§ Problem requirements
Report back every line in the data that includes the string "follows".

(Excerpts from a dataset)
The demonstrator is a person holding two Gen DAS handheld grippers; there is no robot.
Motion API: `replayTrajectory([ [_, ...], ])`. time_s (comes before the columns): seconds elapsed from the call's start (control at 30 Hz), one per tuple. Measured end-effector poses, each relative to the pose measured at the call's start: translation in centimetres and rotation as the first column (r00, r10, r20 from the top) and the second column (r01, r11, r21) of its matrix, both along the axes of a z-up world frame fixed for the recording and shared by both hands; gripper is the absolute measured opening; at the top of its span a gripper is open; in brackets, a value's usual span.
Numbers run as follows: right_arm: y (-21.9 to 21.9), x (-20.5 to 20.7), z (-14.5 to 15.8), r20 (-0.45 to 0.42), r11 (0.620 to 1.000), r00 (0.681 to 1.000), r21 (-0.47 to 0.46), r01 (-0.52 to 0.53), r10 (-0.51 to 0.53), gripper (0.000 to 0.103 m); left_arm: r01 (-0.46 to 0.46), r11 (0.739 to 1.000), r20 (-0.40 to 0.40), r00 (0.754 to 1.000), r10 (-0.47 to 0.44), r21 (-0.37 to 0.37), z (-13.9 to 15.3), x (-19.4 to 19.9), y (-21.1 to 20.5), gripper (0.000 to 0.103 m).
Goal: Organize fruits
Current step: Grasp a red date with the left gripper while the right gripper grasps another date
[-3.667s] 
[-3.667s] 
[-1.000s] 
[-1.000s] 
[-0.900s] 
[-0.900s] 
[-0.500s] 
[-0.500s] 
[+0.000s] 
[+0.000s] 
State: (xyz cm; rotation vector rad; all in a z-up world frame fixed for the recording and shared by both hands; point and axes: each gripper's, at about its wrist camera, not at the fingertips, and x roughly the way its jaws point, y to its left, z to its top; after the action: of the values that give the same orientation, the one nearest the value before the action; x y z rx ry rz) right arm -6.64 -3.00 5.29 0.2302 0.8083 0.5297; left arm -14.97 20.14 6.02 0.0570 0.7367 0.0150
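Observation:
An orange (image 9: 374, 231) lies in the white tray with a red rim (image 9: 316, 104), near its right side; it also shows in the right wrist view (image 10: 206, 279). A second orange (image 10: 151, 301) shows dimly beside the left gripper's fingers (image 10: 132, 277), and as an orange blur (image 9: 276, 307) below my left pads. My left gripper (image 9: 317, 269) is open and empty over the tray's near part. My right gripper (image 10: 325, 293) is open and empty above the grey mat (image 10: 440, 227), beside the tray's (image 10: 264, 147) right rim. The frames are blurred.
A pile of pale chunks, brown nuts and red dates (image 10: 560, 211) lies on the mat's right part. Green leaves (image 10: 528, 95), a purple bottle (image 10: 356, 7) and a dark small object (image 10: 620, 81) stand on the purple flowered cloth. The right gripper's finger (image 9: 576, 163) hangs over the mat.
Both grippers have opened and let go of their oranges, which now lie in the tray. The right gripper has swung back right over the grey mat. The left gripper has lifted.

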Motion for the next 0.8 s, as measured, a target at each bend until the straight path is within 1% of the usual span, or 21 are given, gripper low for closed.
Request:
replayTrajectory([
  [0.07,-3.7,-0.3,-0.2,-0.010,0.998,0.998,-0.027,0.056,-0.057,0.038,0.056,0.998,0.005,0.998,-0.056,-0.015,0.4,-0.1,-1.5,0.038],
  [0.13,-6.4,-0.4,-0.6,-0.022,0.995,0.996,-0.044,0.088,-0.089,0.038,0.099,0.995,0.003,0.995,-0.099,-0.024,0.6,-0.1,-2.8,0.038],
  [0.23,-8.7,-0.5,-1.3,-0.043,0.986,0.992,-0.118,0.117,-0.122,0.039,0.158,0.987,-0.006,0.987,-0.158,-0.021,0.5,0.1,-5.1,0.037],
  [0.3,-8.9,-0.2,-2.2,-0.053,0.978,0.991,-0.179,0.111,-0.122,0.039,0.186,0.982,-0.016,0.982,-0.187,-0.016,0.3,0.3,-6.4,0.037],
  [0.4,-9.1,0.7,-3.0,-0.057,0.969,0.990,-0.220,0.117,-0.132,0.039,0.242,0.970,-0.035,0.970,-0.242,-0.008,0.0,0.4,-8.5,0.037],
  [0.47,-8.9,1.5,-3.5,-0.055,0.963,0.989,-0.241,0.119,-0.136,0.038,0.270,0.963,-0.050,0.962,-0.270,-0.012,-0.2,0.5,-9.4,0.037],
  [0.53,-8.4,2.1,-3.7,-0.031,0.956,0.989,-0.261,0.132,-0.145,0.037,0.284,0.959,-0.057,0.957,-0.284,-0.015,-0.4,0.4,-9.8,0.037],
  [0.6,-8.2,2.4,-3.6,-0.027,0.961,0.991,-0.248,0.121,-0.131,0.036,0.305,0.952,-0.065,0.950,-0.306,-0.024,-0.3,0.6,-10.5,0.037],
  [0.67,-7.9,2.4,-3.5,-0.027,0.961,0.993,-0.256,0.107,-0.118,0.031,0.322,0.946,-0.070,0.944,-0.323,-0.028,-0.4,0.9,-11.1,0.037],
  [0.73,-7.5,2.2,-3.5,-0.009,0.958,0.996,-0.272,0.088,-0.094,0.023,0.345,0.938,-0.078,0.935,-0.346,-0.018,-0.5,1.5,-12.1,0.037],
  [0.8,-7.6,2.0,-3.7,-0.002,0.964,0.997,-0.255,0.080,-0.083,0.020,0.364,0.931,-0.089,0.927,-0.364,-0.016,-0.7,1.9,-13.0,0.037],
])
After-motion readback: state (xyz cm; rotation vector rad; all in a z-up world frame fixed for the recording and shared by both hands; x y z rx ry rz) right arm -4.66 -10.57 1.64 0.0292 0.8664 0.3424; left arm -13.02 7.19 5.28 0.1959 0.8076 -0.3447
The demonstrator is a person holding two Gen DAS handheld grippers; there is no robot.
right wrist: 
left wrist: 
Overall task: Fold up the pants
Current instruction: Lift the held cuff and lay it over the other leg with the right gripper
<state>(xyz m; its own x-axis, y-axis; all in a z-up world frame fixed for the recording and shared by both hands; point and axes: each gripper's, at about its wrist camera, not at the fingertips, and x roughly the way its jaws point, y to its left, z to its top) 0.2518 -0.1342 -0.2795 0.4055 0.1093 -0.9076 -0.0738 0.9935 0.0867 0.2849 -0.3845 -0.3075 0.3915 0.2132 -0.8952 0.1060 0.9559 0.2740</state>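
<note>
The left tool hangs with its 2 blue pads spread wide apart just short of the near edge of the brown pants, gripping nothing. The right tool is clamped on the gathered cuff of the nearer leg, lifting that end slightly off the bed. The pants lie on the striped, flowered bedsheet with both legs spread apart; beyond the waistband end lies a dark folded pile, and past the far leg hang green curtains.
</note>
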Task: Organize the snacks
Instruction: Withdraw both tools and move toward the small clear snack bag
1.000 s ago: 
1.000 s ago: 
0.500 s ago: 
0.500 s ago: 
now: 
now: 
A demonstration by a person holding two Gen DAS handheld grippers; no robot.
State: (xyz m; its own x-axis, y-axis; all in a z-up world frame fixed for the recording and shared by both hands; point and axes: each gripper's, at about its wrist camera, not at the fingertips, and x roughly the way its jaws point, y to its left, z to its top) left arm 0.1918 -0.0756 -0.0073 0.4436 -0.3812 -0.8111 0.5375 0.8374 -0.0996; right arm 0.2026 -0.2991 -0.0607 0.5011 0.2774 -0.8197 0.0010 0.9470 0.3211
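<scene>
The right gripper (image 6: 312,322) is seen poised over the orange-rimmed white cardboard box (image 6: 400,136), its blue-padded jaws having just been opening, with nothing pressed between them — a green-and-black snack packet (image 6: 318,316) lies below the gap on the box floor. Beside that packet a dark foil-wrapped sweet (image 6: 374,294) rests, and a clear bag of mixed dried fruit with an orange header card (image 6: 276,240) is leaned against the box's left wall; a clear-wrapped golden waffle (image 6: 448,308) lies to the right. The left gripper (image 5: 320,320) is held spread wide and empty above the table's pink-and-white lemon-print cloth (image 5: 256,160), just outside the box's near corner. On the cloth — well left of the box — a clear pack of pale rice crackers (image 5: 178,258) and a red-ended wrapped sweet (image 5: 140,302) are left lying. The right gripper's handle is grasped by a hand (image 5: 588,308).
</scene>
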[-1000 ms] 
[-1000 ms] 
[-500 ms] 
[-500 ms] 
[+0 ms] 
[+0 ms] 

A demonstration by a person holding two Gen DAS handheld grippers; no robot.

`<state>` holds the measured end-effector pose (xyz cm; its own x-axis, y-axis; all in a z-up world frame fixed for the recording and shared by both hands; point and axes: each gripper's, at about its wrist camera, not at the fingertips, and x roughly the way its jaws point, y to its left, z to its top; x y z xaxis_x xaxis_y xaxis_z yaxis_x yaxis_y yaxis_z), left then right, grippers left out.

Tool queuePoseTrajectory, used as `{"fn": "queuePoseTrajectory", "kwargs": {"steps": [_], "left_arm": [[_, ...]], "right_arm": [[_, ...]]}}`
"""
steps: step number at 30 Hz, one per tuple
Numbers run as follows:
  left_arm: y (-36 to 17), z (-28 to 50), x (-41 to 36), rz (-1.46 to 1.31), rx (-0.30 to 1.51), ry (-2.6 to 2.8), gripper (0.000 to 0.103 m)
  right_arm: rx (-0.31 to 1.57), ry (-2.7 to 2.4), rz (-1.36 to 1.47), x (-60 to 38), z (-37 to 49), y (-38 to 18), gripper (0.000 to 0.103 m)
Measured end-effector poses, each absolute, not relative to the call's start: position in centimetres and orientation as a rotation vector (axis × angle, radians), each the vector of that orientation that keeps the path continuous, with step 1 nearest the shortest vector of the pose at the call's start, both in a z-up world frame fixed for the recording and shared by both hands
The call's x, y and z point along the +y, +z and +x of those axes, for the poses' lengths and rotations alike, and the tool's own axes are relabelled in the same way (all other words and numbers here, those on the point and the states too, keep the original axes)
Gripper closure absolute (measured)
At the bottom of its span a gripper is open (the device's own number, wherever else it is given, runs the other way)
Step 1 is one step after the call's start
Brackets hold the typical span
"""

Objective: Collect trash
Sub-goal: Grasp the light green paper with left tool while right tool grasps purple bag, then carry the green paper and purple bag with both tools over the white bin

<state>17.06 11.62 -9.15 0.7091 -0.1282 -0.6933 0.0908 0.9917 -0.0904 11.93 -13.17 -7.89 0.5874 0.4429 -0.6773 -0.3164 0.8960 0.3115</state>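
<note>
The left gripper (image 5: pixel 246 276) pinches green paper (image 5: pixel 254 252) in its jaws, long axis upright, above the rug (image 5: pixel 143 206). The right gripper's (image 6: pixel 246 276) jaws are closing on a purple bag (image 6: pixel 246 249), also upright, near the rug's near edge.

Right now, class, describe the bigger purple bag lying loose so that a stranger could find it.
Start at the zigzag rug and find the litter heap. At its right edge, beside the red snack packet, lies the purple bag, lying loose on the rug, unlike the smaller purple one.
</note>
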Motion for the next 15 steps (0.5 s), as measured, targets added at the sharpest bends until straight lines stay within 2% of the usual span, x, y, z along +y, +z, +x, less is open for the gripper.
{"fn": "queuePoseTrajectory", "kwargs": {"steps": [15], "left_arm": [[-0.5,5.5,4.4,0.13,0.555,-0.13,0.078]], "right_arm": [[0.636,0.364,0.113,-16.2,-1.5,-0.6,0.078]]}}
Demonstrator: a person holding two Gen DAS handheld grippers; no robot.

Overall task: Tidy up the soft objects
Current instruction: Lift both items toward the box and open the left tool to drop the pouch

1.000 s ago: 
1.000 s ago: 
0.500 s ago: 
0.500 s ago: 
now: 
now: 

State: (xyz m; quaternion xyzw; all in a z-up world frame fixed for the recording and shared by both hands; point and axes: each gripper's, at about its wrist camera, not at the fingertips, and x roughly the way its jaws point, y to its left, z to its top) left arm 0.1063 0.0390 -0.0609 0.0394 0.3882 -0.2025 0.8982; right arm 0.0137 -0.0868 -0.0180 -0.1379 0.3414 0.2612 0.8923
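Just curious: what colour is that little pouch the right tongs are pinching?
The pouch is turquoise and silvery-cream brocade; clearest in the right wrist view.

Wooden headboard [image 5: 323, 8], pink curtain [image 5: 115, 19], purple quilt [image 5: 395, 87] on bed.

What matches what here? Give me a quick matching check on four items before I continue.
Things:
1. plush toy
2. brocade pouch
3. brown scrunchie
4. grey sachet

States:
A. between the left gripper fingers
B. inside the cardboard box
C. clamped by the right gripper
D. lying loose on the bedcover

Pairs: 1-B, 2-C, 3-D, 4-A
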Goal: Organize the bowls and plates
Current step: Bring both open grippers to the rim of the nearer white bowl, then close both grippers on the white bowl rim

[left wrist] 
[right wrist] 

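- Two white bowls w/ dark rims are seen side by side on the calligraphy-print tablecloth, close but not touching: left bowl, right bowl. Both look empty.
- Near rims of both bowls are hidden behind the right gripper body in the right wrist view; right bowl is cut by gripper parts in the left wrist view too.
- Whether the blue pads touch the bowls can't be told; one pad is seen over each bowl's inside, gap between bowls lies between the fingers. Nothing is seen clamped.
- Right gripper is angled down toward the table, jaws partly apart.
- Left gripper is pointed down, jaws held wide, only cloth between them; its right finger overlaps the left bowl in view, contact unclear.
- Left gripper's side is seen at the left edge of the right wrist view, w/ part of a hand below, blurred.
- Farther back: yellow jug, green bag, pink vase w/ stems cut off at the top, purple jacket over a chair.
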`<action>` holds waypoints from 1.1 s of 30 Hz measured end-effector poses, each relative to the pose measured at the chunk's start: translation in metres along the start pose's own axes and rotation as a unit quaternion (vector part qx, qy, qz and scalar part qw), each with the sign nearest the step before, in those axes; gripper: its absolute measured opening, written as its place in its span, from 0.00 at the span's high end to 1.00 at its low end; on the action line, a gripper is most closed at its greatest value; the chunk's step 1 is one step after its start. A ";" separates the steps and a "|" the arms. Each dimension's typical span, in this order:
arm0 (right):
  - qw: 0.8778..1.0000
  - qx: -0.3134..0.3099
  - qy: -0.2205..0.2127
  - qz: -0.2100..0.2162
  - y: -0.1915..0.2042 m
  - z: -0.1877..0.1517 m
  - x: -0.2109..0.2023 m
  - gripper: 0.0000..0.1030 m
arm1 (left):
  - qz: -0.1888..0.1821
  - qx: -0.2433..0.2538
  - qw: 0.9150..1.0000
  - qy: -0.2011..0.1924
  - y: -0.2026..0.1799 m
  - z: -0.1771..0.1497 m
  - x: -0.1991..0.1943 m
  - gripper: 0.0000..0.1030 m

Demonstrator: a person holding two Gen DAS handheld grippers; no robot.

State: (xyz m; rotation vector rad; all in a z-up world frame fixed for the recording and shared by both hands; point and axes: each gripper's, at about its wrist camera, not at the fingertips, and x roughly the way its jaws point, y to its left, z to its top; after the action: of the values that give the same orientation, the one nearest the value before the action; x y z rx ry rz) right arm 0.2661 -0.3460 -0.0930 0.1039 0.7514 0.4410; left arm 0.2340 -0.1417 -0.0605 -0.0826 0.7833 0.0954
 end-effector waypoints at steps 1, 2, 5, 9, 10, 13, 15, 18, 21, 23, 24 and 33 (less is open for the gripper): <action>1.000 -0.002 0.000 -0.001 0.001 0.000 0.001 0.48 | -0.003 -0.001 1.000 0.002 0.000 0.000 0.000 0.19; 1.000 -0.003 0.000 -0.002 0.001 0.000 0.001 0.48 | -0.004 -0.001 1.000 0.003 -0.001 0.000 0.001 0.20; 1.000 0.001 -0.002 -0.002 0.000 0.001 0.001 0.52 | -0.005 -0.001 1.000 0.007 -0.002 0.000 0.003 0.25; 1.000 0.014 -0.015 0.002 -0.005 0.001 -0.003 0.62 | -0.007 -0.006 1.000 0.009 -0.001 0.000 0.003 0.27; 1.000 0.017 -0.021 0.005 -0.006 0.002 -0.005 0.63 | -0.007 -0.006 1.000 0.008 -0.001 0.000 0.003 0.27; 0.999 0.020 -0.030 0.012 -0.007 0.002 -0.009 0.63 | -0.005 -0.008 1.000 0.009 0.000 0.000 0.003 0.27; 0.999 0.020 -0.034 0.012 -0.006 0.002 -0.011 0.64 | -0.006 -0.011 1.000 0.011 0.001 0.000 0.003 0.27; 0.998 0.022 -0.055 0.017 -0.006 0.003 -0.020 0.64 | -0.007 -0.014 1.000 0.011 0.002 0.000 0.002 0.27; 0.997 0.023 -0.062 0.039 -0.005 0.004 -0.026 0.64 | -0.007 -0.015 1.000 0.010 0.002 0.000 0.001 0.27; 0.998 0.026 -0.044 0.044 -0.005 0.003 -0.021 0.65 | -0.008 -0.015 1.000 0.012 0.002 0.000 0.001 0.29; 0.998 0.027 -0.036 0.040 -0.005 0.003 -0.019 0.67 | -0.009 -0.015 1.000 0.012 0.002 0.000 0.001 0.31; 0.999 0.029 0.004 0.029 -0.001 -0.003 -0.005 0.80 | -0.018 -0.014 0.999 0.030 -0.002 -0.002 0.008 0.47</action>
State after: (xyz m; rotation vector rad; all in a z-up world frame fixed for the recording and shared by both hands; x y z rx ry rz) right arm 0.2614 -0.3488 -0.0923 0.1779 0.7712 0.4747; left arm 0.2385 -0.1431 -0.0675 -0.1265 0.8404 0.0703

§ Result for this exercise
Numbers run as follows: right_arm: y (-21.9 to 21.9), x (-20.5 to 20.7), z (-14.5 to 15.8), r20 (-0.45 to 0.42), r11 (0.620 to 1.000), r00 (0.681 to 1.000), r21 (-0.47 to 0.46), r01 (-0.52 to 0.53), r10 (-0.51 to 0.53), gripper (0.000 to 0.103 m); left_arm: r01 (-0.46 to 0.46), r11 (0.739 to 1.000), r20 (-0.40 to 0.40), r00 (0.754 to 1.000), r10 (-0.47 to 0.44), r21 (-0.37 to 0.37), z (-13.9 to 15.3), x (-19.4 to 19.9), y (-21.1 to 20.5), gripper (0.000 to 0.103 m).
Numbers run as follows:

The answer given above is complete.